Today I tought about the possibility that my timestamp might be a different format. I tried googling a few things about UTC timestamps etc. Because I remembered how I had to translate datetime from UTC Timestamp.

After trying to normalize my datetime the method threw an error that it is recieving already normalized datetime, therefore I tried to convert it to UTC time with the following method:

def dt2ts(dt):
    return calendar.timegm(dt.utctimetuple())

Before you ask, yes it’s from stack.

The results were interesting:

begin = datetime(2021,1,1).timestamp()
end = datetime(2021,1,2).timestamp()
begin2 = dt2ts(datetime(2021,1,1))
end2 = dt2ts(datetime(2021,1,2))

print(begin)
print(begin2)
print(end)
print(end2)

This printed out the following outputs:
1609455600.0
1609459200
1609542000.0
1609545600
They are slightly different to their original non UTC counterparts, but do not look like they should have different time beginings (date from which they count).

And yeah it still made a query that did not retrieve any data… maybe I am blind and just can not see the solution…

@sakac We’re looking into this on our end since it’s quite peculiar! You can always download from CouchDB directly to validate things - check out the LAMP-server source code in the src/repository/ActivityEvent.ts file on what CouchDB query is made. (Also cc’ing @rhays from our team who may be able to help quicker with Python!)

1 Like

Well this is strange. Maybe the problem was on my side but it looks like the from and to attributes are somehow switched or something.

I still could not change the limit of events per query so I modified my script to ask for next 1000 events and I am changing only ‘to’ parameter to be always the same as the last timestamp in the retrieved data.

When and if I manage to retrieve the data successfully I will try to understand and report the problem that I encountered.

Ok so I was able to retrieve data with these steps:

  1. create timestamp of the ending (most recent event) I want to retrieve, lets call this timestamp end
  2. then sending this timestamp as a to parameter - to=end
events = LAMP.SensorEvent.all_by_participant(participant['id'],
                                             origin='lamp.gps',
                                             to=end)['data']
  1. after the 1000 most recent events are retrieved I checked the last event that I recieved,
    that means the least recent one
  2. I assigned timestamp of the least recent event as a new value of the end variable

    Rince and repeat until the number of events retrieved is 0

    I was not able to achieve similar outcome by using _from timestamp value, neither I was able to change the limit of retrieved events.

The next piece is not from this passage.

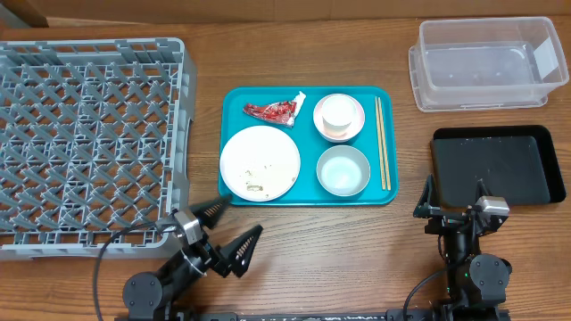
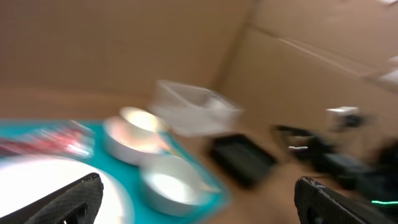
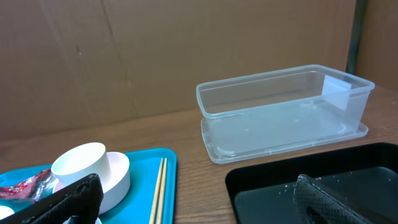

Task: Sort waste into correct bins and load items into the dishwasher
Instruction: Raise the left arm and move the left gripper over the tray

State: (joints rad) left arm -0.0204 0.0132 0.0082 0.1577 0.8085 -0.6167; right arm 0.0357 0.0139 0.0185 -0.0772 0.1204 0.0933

    It looks like whilts retrieving the last 1000 default events from db, they are being retrieved in “reverse” order. By that I mean, that the first event written into the cluster of retrieved events is the last to actually occur.

    If the goal of setting from-date - to-date is to retrieve larger number of entries, there might be problem with constant value of limit variable, and that your algorithm propably is really counting and writing the events starting from to value and not starting from from, which would also explain my failed attempts to do the same thing with retrieving 1000 entries by continually moving the starting from timestamp and "iterating’ through the data.

    I tried to look at the source code, but I was not able to understand it as a whole in the little time I had got. And for a quite some time after looking at Activity and Sensor Events in repository I became suspicious that the problem might be in the service part where the attributes from me are being recieved and the queries should be generated.

    In conclusion I think either mindLAMP server is creating “bad” queries (if and only if this is not by design ofcourse) or I just misunderstood the documentation again:

Query responses are limtied to 1000 entries. In the event that there are more than 1000 events for a given sensor, the most recent 1000 events are returned. To access more data—or to query during a specific time range—you must use the “_to” and “from” parameters

This is cited from the oficial documentation.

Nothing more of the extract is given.